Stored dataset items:
%%
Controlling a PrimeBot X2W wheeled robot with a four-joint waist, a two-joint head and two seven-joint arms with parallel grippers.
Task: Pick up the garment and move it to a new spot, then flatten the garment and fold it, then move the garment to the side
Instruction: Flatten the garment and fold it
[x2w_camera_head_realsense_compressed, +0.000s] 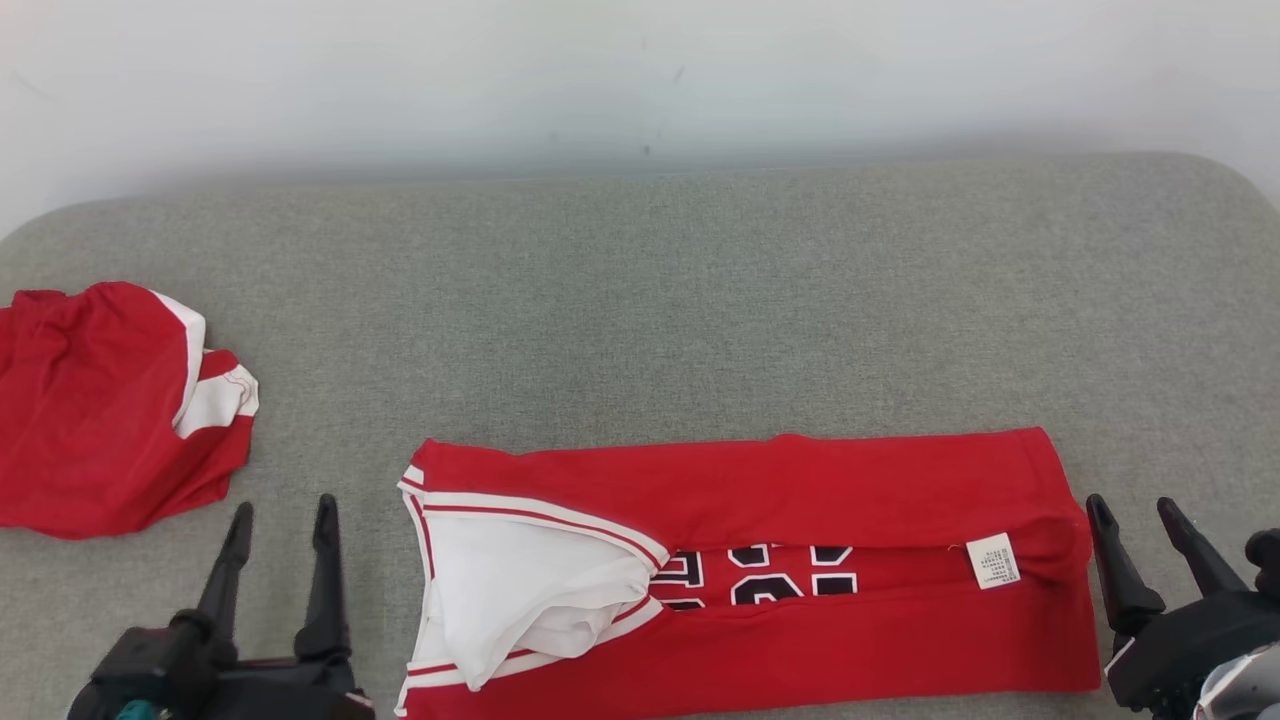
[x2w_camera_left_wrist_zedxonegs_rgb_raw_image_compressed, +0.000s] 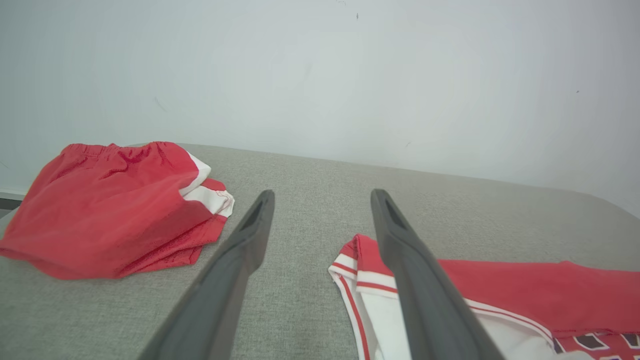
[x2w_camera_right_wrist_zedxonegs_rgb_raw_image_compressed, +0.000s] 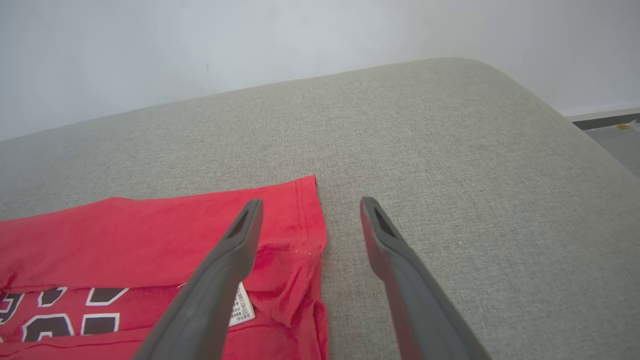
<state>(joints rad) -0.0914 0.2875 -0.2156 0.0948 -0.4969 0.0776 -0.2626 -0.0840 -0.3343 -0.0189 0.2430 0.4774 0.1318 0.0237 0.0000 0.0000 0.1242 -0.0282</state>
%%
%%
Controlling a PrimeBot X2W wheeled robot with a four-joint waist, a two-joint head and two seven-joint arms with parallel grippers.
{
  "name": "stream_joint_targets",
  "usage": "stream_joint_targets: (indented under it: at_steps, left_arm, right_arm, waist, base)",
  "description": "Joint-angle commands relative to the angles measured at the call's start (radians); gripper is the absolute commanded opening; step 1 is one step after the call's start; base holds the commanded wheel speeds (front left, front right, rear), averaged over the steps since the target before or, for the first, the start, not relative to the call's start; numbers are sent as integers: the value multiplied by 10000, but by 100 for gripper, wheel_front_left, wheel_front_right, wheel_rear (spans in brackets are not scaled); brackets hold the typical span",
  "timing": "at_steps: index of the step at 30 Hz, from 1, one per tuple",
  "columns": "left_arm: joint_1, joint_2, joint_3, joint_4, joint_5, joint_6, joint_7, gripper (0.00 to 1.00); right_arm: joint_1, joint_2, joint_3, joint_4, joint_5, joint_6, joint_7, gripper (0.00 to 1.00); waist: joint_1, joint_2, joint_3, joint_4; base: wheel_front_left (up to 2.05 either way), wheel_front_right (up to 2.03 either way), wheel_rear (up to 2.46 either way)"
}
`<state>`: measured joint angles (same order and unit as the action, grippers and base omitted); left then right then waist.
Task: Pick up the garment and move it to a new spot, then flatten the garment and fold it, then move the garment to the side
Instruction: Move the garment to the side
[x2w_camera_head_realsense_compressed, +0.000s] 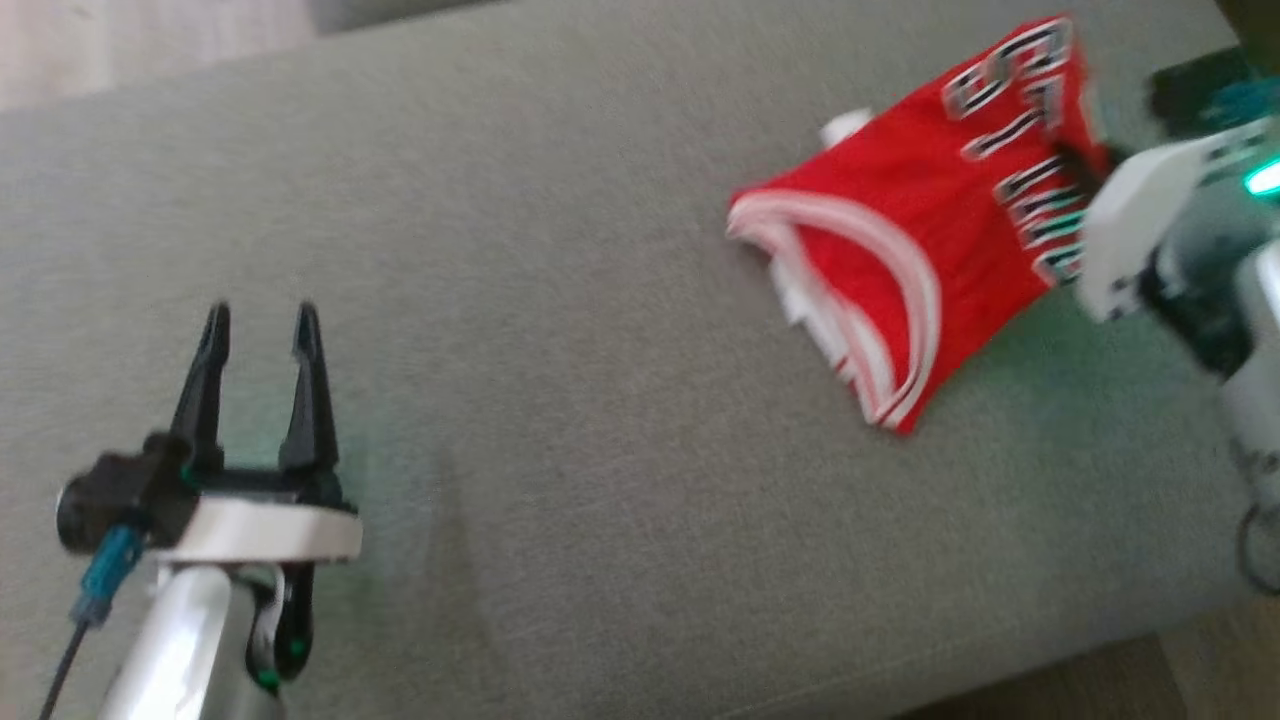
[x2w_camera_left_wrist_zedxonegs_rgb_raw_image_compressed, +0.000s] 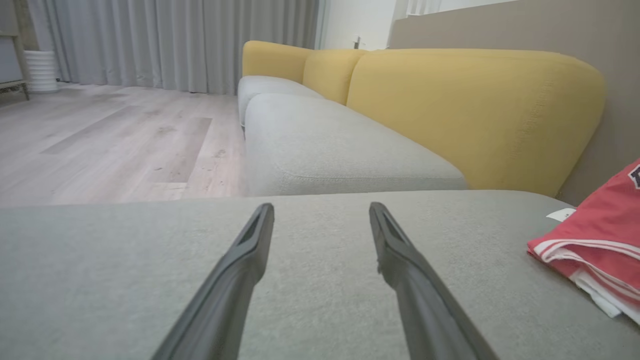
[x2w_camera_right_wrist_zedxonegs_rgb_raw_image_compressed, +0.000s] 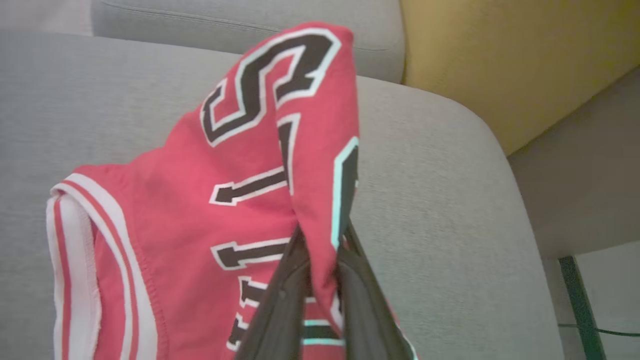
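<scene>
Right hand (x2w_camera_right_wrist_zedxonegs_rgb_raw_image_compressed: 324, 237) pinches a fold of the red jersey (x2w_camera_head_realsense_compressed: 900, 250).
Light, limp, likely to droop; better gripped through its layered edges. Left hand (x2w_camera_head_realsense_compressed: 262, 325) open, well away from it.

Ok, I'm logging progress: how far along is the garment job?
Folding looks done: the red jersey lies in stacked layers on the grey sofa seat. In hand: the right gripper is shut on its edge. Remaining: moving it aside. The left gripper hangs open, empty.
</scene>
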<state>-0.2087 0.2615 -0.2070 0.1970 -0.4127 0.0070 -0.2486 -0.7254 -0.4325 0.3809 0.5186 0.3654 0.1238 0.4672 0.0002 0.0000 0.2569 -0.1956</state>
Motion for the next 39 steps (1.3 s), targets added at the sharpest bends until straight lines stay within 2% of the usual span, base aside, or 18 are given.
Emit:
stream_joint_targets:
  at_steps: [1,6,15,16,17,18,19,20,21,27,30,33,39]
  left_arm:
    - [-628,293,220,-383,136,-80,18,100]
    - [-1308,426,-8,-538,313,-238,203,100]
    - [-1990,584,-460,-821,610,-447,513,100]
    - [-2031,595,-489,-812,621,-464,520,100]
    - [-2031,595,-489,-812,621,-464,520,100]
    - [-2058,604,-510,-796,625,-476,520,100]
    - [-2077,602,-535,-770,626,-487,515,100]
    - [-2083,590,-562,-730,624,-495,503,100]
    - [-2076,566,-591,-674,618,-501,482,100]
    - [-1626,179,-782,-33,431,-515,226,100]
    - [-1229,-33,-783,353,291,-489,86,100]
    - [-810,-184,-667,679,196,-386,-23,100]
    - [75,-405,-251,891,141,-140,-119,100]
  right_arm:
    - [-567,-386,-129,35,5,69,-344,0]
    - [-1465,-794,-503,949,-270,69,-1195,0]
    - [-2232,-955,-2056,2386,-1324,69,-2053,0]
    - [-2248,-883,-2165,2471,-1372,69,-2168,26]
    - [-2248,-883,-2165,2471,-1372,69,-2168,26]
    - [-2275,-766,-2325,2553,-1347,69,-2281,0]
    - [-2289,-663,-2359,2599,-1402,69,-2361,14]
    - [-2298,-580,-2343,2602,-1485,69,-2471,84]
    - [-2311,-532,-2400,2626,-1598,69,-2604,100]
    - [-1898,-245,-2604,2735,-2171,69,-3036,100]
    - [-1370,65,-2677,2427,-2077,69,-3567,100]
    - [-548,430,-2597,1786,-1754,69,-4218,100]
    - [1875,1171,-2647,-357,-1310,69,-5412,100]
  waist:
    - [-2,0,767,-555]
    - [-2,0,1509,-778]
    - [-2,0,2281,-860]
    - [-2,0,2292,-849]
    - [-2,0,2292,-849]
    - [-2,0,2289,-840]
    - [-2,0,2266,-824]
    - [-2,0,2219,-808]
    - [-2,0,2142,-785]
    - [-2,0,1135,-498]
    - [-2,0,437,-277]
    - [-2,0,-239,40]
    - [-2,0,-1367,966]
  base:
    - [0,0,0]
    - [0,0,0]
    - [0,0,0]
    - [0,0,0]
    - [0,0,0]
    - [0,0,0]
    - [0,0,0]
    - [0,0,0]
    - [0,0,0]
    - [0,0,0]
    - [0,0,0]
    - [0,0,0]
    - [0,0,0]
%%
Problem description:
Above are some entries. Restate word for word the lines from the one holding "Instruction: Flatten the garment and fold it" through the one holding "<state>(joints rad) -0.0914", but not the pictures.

Your response:
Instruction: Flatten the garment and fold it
[x2w_camera_head_realsense_compressed, +0.000s] 
[x2w_camera_left_wrist_zedxonegs_rgb_raw_image_compressed, +0.000s] 
[x2w_camera_right_wrist_zedxonegs_rgb_raw_image_compressed, +0.000s] 
<state>(joints rad) -0.0914 0.2875 -0.2156 0.0948 -0.4969 0.0776 -0.2626 -0.0840 -0.3343 -0.0189 0.2430 0.4774 0.1318 0.0237 0.0000 0.0000 0.1242 -0.0282</state>

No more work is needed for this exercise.